A sniper who terrorized the D.C. area and was sentenced to life in prison may get parole after Democratic Virginia Gov. Ralph Northam signed a juvenile sentencing law into effect Monday.
The law allows prisoners who were convicted of crimes before they turned 18 and are serving life terms to be considered for parole after they spent at least 20 years in prison, Fox 5 DC reported. Northam signed the law into effect Monday, and the law ultimately ended a pending Supreme Court case regarding the Washington, D.C., sniper Lee Boyd Malvo.
Malvo was serving a life sentence after he terrorized the D.C. area in 2002 at age 17, according to Fox 5 DC. The young man was 15 when he came from Jamaica and met John Allen Muhammad, who indoctrinated Malvo and led him on a sniping spree throughout the United States that ended in 10 deaths throughout Maryland, Virginia and the District of Columbia.
Malvo was sentenced to life in prison by a Virginia judge, and Muhammed was sentenced to death and executed in 2009, The New York Times reported.

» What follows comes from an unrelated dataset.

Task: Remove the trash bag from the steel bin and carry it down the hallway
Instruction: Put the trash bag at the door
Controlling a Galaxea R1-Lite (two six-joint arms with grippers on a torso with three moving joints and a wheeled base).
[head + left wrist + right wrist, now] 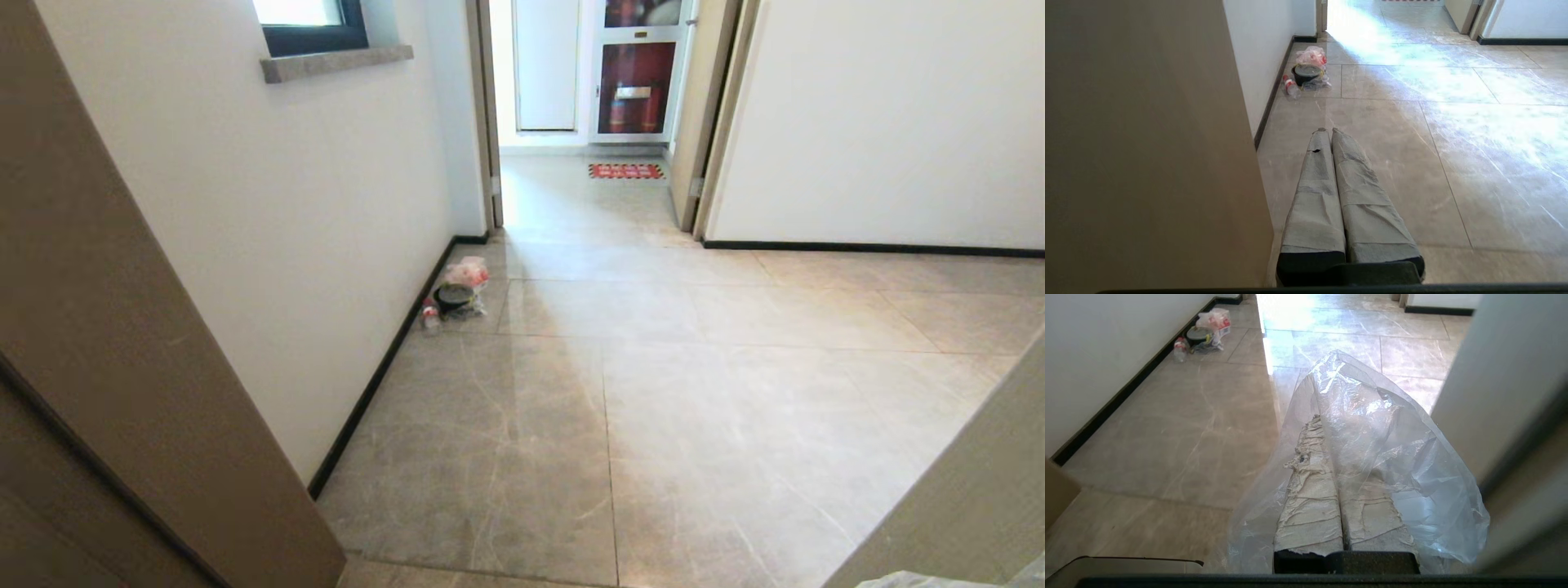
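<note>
Ahead of you, filling the middle and right of the head view, lies the hallway (694,392), its glossy marbled tiles running up to an open doorway (588,122) at top centre. Beyond that doorway a red mat (626,171) lies on the floor before a glass-fronted cabinet (637,86).

On the left, a tan door panel (106,367) crowds the lower left corner, and a white wall (286,204) with a dark baseboard runs up the frame beside it. Against that baseboard, left of centre, you have a small heap of litter (457,294): a pinkish bag, a dark round container and a plastic bottle, close together. It sits at the wall's edge, leaving the tiles to its right bare. Another door edge (971,498) cuts across the lower right corner.

Your right gripper (1327,420) has its taped fingers pressed together, pinching the trash bag (1380,457); clear crinkled plastic drapes over and around the fingers and spills toward the lower right of the right wrist view, beside the door edge. What the bag contains cannot be made out.

Your left gripper (1328,130) points along the floor toward the litter, well short of it, fingers pressed together on nothing, with the tan door close on its left in the left wrist view.
</note>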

His case was pending before the Supreme Court following high court rulings that juveniles cannot be given life sentences, and that life sentences should only be given to “rare children whose crimes reflect irreparable corruption.” (RELATED: Appeals Court Strikes Down Four Life Sentences Against DC Sniper Lee Boyd Malvo)
Both Malvo’s lawyers and the state of Virginia alerted the court Monday that they were in agreement that Malvo’s life term should remain in effect and that he would have a chance at parole beginning in 2024, Fox 5 DC reported.
The prisoner also faces six life sentences without parole in the state of Maryland, Fox 5 DC noted.